Human performance principles, which are well developed in aviation and healthcare, still represent an emerging science within the oil and gas industry. The industry managed to significantly reduce injuries over the last decade with multiple programs ranging from HSE Leadership to Behavior-Based Safety to the point when the incidents plateaued according to IOGP and IADC incident statistics. This triggered a deeper look into human performance best practices and their applicability within the oil and gas sector. This paper aims to provide an alternative approach to adopt Human Performance science to the dynamic operations risk assessment process within an Oilfield Services Company. After the analysis of the existing human reliability assessment tools, a decision was made to adopt a human performance tool known as Human Error Assessment & Reduction Technique (HEART) into a service provider’s risk assessment process with a primary focus on Error Producing Conditions (EPC). An internal survey was undertaken to define Error Producint Condition, which are most relevant to the dynamic nature of oil and gas services operations and couple them with the Reasons’s performance modes and their effect on error appearance. This approach allowed to significantly simplify the risk assessment process and adequately focus on key factors known to produce conditions for human error. This naturally integrated into our existing qualitative risk assessment to recalculate the overall risk of a certain task and enhanced workers’ ability to recognize potentially dangerous external and internal factors.

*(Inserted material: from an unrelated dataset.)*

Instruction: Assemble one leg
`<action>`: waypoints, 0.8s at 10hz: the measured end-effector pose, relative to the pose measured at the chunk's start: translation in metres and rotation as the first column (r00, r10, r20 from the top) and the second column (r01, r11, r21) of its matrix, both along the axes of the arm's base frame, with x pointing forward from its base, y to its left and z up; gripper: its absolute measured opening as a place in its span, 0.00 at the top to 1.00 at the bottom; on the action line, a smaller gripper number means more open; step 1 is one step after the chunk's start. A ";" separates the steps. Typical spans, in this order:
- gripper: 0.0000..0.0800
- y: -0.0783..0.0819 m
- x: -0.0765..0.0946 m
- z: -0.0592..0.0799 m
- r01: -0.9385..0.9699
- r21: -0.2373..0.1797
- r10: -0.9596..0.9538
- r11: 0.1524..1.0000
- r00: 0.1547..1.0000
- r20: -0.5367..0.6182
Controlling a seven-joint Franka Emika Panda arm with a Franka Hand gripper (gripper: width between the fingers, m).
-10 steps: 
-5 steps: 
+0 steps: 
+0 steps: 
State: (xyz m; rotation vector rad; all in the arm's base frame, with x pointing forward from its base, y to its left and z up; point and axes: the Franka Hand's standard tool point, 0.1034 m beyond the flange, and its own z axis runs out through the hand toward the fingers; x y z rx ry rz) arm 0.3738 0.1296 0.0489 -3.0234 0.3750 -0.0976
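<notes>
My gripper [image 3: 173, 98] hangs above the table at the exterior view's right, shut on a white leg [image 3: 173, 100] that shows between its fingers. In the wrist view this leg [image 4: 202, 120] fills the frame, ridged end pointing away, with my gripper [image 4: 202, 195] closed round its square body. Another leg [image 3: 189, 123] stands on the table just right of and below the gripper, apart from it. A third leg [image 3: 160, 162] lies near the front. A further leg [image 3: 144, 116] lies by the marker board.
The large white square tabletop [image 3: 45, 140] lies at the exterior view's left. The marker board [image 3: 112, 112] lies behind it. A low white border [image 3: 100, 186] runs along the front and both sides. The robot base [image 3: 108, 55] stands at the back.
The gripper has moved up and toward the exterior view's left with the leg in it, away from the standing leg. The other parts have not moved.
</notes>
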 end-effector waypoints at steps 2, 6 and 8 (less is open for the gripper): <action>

The field tests of the improved human performance risk assessments reshaped the standard risk assessment practices, moving the focus to and targeting the inherent unreliability of the task as a result of error producing conditions caused by unavoidable human interactions within the complex systems. This approach proved effective in improving the overall understanding of dynamic human reliability related risks among the front line employees by around 30%. The hypothesis is that by introducing key human performance factors to the day-to-day risk assessment will help build awareness of human factors and their relationship to the probability of an existing risk. At the same time, utilizing an already effective system – risk assessment – to introduce human factors methods will help avoid the complexity associated with its implementation of an additional human reliability tool and still get the benefit of key elements of a well-established method.
This approach has undertaken to combine two existing effective systems: a standard risk assessment with integrated human factors under a customized umbrella fully suitable for Oilfield Service Company’s work specifics. This paper provides insights on how human factors can impact the level of risk and outlines the control measures targeted at such factors that can be missed if a standard risk assessment is applied.